(Instructions to follow)
All of the lines below need to be copied exactly, apart from the pictures.

(Data section)
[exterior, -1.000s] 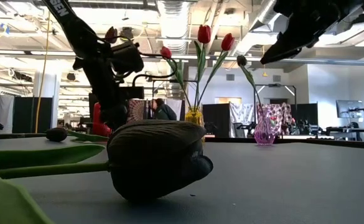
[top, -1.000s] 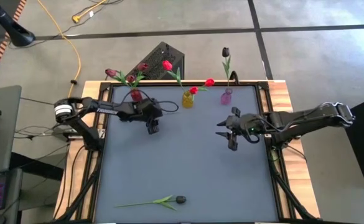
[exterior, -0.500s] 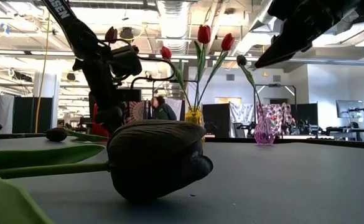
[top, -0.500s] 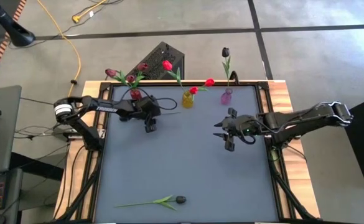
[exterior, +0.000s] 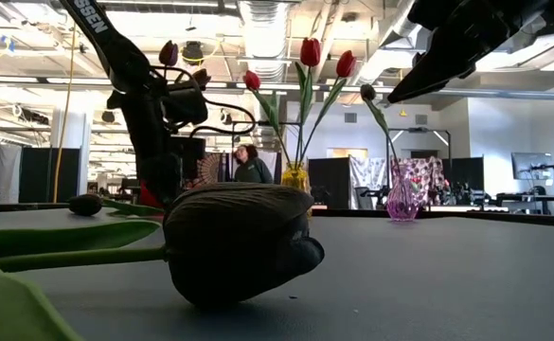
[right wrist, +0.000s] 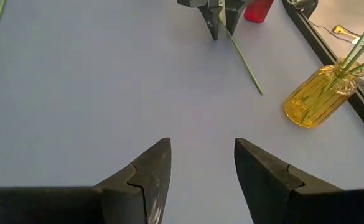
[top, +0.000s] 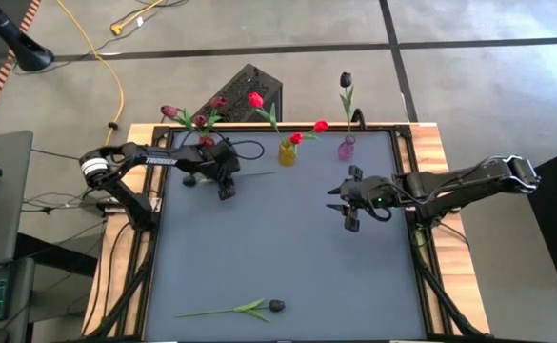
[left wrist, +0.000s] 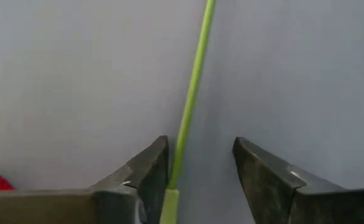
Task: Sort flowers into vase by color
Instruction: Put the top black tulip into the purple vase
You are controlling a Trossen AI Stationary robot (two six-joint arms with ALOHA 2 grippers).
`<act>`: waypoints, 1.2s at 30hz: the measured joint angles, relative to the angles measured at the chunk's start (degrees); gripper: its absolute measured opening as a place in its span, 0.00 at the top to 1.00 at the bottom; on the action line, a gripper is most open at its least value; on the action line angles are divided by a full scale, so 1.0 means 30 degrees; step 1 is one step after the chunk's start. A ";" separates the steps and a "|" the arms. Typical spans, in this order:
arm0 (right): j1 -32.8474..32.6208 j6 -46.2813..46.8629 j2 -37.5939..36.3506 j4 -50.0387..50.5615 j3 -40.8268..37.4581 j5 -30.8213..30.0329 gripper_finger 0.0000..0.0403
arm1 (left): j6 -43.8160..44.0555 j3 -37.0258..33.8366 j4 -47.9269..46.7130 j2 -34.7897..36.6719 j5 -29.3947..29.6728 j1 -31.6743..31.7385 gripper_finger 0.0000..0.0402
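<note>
- Tulips sit sorted in three vases along the far edge of the grey table: maroon heads in the red vase, bright red ones in the yellow vase, and a single black one in the pink vase.
- One black tulip lies flat on the near part of the table, well apart from the vases, its stem pointing toward the left side.
- Left gripper is just beside the red vase, low over the table; its jaws stand apart with a thin green stem between them, lying close against one finger. Whether they pinch it cannot be told.
- That stem runs along the table toward the yellow vase.
- Right gripper hovers over the table's right middle, near the pink vase, jaws apart and holding nothing.
</note>
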State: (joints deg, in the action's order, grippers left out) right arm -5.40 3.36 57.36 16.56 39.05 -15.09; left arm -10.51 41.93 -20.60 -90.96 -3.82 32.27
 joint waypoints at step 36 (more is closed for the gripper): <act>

(Answer)
[exterior, -1.000s] 
[top, -1.000s] 
[exterior, -0.500s] 
[top, -0.500s] 
[exterior, +0.000s] 
[right wrist, +0.000s] 
[top, +0.000s] 
[left wrist, +0.000s] 
Task: Sort flowers into vase by color
Instruction: Put the top black tulip into the purple vase
You are controlling a Trossen AI Stationary robot (two six-joint arms with ALOHA 2 grippers).
`<act>`: waypoints, 1.2s at 30hz: the measured joint angles, relative to the angles measured at the chunk's start (degrees); gripper: its absolute measured opening as a place in its span, 0.00 at the top to 1.00 at the bottom; on the action line, a gripper is most open at its least value; on the action line angles are divided by a full scale, so 1.0 means 30 degrees; step 1 is one step after the chunk's start. A ";" separates the steps and a "|" the arms. Typical spans, in this order:
arm0 (right): j1 -32.8474..32.6208 j6 -46.2813..46.8629 j2 -37.5939..36.3506 j4 -50.0387..50.5615 j3 -40.8268..37.4581 j5 -30.8213..30.0329 gripper_finger 0.0000..0.0403
arm1 (left): j6 -43.8160..44.0555 j3 -37.0258..33.8366 j4 -47.9269..46.7130 j2 -34.7897..36.6719 j5 -29.3947..29.6728 j1 -31.6743..31.7385 gripper_finger 0.0000..0.0402
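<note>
- Tulips sit sorted in three vases along the far edge of the grey table: maroon heads in the red vase, bright red ones in the yellow vase, and a single black one in the pink vase.
- One black tulip lies flat on the near part of the table, well apart from the vases, its stem pointing toward the left side.
- Left gripper is just beside the red vase, low over the table; its jaws stand apart with a thin green stem between them, lying close against one finger. Whether they pinch it cannot be told.
- That stem runs along the table toward the yellow vase.
- Right gripper hovers over the table's right middle, near the pink vase, jaws apart and holding nothing.
</note>
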State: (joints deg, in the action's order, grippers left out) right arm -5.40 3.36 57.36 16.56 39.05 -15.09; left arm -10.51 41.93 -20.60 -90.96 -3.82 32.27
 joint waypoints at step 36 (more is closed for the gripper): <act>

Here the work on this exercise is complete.